The problem → Make an exact copy of the listing below. Pictures stay out of it.

Given information →
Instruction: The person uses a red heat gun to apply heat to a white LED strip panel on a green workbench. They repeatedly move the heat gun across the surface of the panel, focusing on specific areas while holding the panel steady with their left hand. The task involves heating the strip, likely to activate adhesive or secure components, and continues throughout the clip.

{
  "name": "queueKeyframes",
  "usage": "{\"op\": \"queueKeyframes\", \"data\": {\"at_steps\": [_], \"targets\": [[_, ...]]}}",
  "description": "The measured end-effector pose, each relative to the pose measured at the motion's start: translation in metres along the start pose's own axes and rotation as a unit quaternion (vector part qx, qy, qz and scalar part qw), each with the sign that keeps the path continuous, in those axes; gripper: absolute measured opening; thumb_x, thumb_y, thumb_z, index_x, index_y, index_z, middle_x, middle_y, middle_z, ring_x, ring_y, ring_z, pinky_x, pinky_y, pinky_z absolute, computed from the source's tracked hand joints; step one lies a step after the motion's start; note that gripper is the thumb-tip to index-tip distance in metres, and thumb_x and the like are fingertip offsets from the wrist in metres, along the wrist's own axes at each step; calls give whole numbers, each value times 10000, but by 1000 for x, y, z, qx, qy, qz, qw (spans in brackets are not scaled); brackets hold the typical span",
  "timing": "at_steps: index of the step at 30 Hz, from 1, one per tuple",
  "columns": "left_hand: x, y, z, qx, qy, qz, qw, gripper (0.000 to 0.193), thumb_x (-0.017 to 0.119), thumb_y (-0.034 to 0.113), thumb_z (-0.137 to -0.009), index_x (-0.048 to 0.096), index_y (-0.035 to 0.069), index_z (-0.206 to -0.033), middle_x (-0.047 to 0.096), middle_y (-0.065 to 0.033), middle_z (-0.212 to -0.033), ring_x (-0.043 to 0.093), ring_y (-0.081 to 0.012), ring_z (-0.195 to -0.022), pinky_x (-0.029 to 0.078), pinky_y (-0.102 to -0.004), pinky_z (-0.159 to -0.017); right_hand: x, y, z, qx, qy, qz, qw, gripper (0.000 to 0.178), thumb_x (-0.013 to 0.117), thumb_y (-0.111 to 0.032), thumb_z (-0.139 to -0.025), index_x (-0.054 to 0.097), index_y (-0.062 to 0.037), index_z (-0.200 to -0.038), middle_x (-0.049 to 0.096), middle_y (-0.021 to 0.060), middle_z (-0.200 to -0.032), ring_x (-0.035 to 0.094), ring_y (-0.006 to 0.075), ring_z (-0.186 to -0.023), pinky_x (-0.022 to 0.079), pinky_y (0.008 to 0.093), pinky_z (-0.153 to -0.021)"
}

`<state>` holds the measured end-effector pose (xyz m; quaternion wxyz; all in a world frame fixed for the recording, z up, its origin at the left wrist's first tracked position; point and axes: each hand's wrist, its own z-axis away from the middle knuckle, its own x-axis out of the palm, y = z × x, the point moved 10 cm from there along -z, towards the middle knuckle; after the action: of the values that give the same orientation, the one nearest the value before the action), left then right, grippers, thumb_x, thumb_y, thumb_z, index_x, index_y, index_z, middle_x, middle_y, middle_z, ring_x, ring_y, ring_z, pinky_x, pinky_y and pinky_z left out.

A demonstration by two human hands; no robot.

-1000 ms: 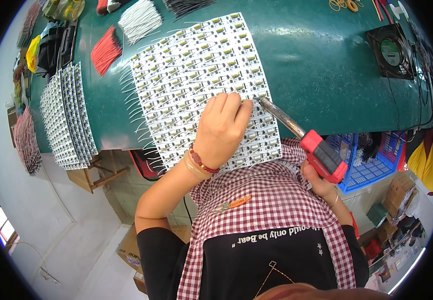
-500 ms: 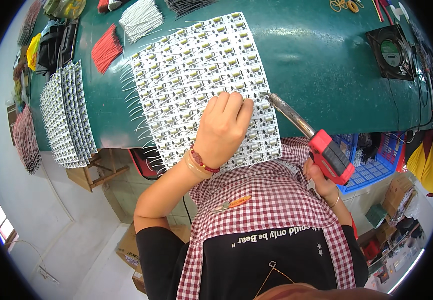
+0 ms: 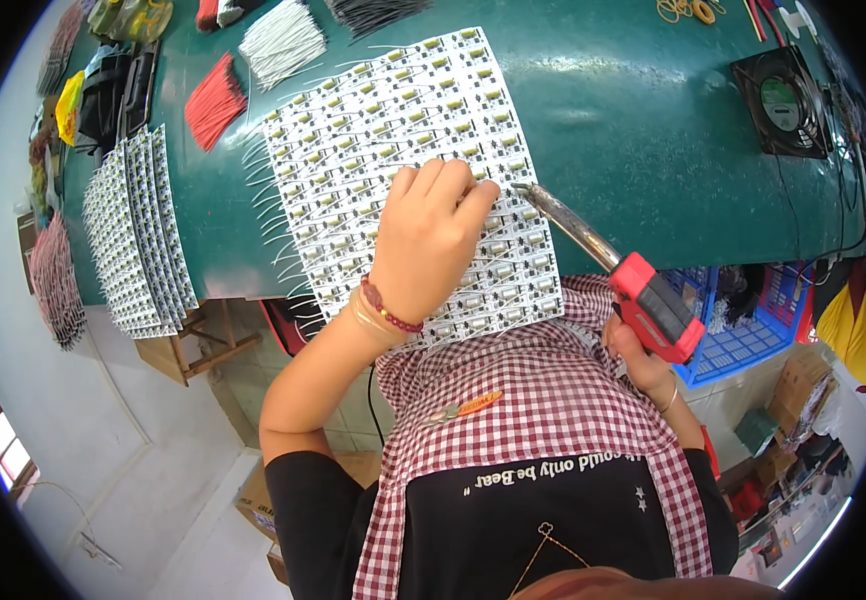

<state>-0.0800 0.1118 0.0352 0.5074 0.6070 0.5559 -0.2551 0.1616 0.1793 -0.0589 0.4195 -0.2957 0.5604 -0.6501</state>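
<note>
A large white panel of small circuit boards [image 3: 353, 150] lies on the green table, its near edge reaching my checked apron. Thin white wires run across its rows and stick out past its left edge. My left hand [image 3: 428, 235] rests over the panel's middle, fingers bent and pinched together. What the fingertips hold is too small to make out. In my right hand [image 3: 641, 358] is a soldering iron [image 3: 659, 306] with a red and black handle. Its metal tip points left and meets the panel close to my left fingertips; whether it touches a joint cannot be seen.
Bundles of red wires [image 3: 217, 102], white wires [image 3: 283, 45] and black wires [image 3: 378, 12] lie beyond the panel. More panels [image 3: 138, 235] stand stacked at the left. A black fan [image 3: 781, 103] sits at the right, above a blue crate [image 3: 743, 345].
My left hand has shifted left and slightly away from me over the panel. The soldering iron's tip has moved a little left too, staying close to the fingertips.
</note>
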Motion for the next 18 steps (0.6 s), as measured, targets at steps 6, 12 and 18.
{"op": "queueKeyframes", "data": {"at_steps": [6,12,18], "targets": [[11,-6,-1,-8,-11,35,999,195,673,-42,-728,675,51,-900,507,-62,-781,543,-234,-756,429,-359,-698,-7,20,5,42,46,3,998,196,703,-32,-825,664,-7,-1016,627,37,-805,585,141,-686,469,296,-617],[11,-1,-3,2,-23,30,999,187,647,-38,-739,669,35,-910,492,-67,-786,538,-233,-758,428,-353,-695,4,-1,-5,6,5,56,998,286,527,-216,-1009,527,-29,-792,522,44,-711,513,156,-680,432,306,-655],[11,0,-4,6,-32,20,999,206,636,-36,-715,664,29,-908,492,-65,-791,537,-229,-761,423,-346,-692,-8,14,10,38,44,52,997,197,723,-29,-779,673,-6,-968,637,82,-851,620,201,-721,493,318,-629]]}}
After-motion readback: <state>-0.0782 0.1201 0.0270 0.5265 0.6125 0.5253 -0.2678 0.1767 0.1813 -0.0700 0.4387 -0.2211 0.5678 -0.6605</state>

Exercise answer →
Instruction: The person uses a red heat gun to apply heat to a white LED strip panel on a green workbench. They repeatedly move the heat gun across the surface of the panel, focusing on specific areas while holding the panel steady with their left hand. The task involves heating the strip, likely to activate adhesive or secure components, and continues throughout the clip.

{
  "name": "queueKeyframes",
  "usage": "{\"op\": \"queueKeyframes\", \"data\": {\"at_steps\": [_], \"targets\": [[_, ...]]}}",
  "description": "The measured end-effector pose, each relative to the pose measured at the motion's start: translation in metres along the start pose's own axes and rotation as a unit quaternion (vector part qx, qy, qz and scalar part qw), each with the sign that keeps the path continuous, in those axes; gripper: absolute measured opening; thumb_x, thumb_y, thumb_z, index_x, index_y, index_z, middle_x, middle_y, middle_z, ring_x, ring_y, ring_z, pinky_x, pinky_y, pinky_z absolute, computed from the source's tracked hand joints; step one lies a step after the motion's start; note that gripper is the thumb-tip to index-tip distance in metres, and thumb_x and the like are fingertip offsets from the wrist in metres, along the wrist's own axes at each step; calls give whole numbers, each value times 10000, but by 1000 for x, y, z, qx, qy, qz, qw (spans in brackets are not scaled); brackets hold the typical span",
  "timing": "at_steps: index of the step at 30 Hz, from 1, one per tuple",
  "columns": "left_hand: x, y, z, qx, qy, qz, qw, gripper (0.000 to 0.193), thumb_x (-0.017 to 0.119), thumb_y (-0.034 to 0.113), thumb_z (-0.137 to -0.009), index_x (-0.048 to 0.096), index_y (-0.035 to 0.069), index_z (-0.206 to -0.033), middle_x (-0.047 to 0.096), middle_y (-0.065 to 0.033), middle_z (-0.212 to -0.033), ring_x (-0.043 to 0.093), ring_y (-0.081 to 0.012), ring_z (-0.195 to -0.022), pinky_x (-0.029 to 0.078), pinky_y (-0.102 to -0.004), pinky_z (-0.159 to -0.017); right_hand: x, y, z, qx, qy, qz, qw, gripper (0.000 to 0.178), thumb_x (-0.013 to 0.117), thumb_y (-0.111 to 0.032), thumb_z (-0.139 to -0.025), index_x (-0.054 to 0.097), index_y (-0.062 to 0.037), index_z (-0.200 to -0.038), middle_x (-0.049 to 0.096), middle_y (-0.021 to 0.060), middle_z (-0.200 to -0.032), ring_x (-0.035 to 0.094), ring_y (-0.006 to 0.075), ring_z (-0.186 to -0.023), pinky_x (-0.022 to 0.079), pinky_y (0.008 to 0.093), pinky_z (-0.153 to -0.021)"
}

`<state>` holds the measured end-effector pose (xyz m; quaternion wxyz; all in a world frame fixed for the recording, z up, its origin at the left wrist's first tracked position; point and axes: each hand's wrist, its own z-axis away from the middle knuckle, its own x-axis out of the palm, y = z × x, the point moved 10 cm from there along -z, towards the middle knuckle; after the action: of the values that give the same orientation, the one nearest the value before the action), left then right, grippers, thumb_x, thumb_y, thumb_z, index_x, index_y, index_z, middle_x, middle_y, middle_z, ring_x, ring_y, ring_z, pinky_x, pinky_y and pinky_z left out.

A demonstration by two human hands; no robot.

-1000 ms: 
-500 ms: 
+0 ms: 

<state>-0.0800 0.1118 0.0352 0.5074 0.6070 0.5559 -0.2551 0.1616 0.1793 -0.0589 0.4195 -0.2957 0.5604 -0.6501</state>
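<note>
A large white panel of small circuit boards [image 3: 353, 150] lies on the green table, its near edge reaching my checked apron. Thin white wires run across its rows and stick out past its left edge. My left hand [image 3: 428, 235] rests over the panel's middle, fingers bent and pinched together. What the fingertips hold is too small to make out. In my right hand [image 3: 641, 358] is a soldering iron [image 3: 659, 306] with a red and black handle. Its metal tip points left and meets the panel close to my left fingertips; whether it touches a joint cannot be seen.
Bundles of red wires [image 3: 217, 102], white wires [image 3: 283, 45] and black wires [image 3: 378, 12] lie beyond the panel. More panels [image 3: 138, 235] stand stacked at the left. A black fan [image 3: 781, 103] sits at the right, above a blue crate [image 3: 743, 345].
My left hand has shifted left and slightly away from me over the panel. The soldering iron's tip has moved a little left too, staying close to the fingertips.
</note>
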Motion for the next 18 steps (0.6 s), as measured, targets at steps 6, 12 and 18.
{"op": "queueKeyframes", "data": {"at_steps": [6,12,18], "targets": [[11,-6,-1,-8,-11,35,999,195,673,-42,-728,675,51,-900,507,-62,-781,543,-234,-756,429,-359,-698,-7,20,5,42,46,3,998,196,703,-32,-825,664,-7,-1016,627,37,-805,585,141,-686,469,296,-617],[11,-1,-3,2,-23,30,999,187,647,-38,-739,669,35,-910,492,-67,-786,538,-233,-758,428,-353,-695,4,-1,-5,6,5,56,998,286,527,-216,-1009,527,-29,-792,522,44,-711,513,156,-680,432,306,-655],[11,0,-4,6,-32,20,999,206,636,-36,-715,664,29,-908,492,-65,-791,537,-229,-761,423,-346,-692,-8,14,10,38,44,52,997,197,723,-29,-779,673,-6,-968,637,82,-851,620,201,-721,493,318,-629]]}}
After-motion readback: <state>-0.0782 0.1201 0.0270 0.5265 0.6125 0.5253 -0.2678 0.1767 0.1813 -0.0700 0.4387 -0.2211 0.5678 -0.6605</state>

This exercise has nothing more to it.